My funny girl, Helena

The Philippine Star

MANILA, Philippines - I was always either getting mad at Helena for something, or she was playing a prank on me. Normally, it was both happening at the same time. Because Helena always saw the fun part of life, and I was the serious one. It didn’t matter that I was older or her mom’s friend as well as her boss; Helena always got the better of me.

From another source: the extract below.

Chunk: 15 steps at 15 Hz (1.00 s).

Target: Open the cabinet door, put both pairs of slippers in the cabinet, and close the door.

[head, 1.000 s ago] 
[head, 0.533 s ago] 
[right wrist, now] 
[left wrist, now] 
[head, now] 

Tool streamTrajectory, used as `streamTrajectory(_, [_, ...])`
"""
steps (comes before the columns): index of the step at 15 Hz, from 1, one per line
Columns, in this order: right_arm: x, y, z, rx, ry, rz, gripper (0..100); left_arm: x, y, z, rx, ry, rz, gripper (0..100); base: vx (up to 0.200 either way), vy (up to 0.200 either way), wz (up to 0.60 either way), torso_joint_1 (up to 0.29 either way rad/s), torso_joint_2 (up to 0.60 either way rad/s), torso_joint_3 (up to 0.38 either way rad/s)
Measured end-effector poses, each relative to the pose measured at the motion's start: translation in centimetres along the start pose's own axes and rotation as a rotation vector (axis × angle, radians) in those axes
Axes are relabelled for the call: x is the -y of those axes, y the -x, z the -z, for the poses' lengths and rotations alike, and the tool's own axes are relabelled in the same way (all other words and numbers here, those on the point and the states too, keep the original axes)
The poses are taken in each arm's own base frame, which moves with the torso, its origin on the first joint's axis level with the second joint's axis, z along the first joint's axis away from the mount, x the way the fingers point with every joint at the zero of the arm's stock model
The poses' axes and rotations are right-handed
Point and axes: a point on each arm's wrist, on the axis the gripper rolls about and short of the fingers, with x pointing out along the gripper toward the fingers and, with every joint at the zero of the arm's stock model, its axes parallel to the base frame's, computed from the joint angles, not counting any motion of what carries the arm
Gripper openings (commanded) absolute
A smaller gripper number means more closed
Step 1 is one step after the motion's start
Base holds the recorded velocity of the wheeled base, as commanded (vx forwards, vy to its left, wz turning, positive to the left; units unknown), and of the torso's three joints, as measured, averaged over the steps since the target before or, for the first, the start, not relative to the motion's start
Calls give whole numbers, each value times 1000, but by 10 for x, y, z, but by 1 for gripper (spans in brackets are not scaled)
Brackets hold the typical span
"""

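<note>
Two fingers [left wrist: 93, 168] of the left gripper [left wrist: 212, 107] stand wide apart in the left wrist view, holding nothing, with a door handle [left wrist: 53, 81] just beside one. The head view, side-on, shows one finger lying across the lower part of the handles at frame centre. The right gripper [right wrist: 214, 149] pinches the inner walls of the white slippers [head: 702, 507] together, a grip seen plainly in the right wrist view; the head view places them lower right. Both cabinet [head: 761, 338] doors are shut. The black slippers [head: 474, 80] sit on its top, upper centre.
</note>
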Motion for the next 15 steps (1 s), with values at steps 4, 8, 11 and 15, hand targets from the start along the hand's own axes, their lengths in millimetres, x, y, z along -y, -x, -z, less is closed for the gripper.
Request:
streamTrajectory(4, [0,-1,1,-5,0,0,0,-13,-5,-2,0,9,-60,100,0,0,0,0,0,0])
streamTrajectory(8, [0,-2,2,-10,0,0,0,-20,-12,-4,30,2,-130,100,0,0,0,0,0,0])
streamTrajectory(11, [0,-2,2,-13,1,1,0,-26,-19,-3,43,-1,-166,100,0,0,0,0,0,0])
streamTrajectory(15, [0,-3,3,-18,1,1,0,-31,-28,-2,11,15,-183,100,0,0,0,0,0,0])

When she was little, we were walking with her mom in the mall, when I remarked that I looked like a yaya in my white dress beside two mestizas. Helena laughed and then waited patiently until she saw a large crowd pass beside us. Then in her loudest voice, she wailed at me, “Yaya, yaya! Come here!” I promptly ran after her, which I realized made me indeed look like her yaya. Fast forward a few years and she is in high school, flexing her entrepreneurial muscles on me, her favorite adult victim. “Tita Sari, do you want to buy my old clothes?” “You do realize that I am the editor of Mega magazine?” I countered. Unfazed, she started bringing out stuff and saying, “But they’ll look so good on you!” She insisted that I try them on, even if I looked like a sausage inside her tube skirt, which she made me wear as a top. Seeing me look ridiculous, she giggled and ran up the stairs to wake her mother. “Mom, wake up!” I heard her screaming in glee, “You have to see this! It’s a once-in-a-lifetime experience.”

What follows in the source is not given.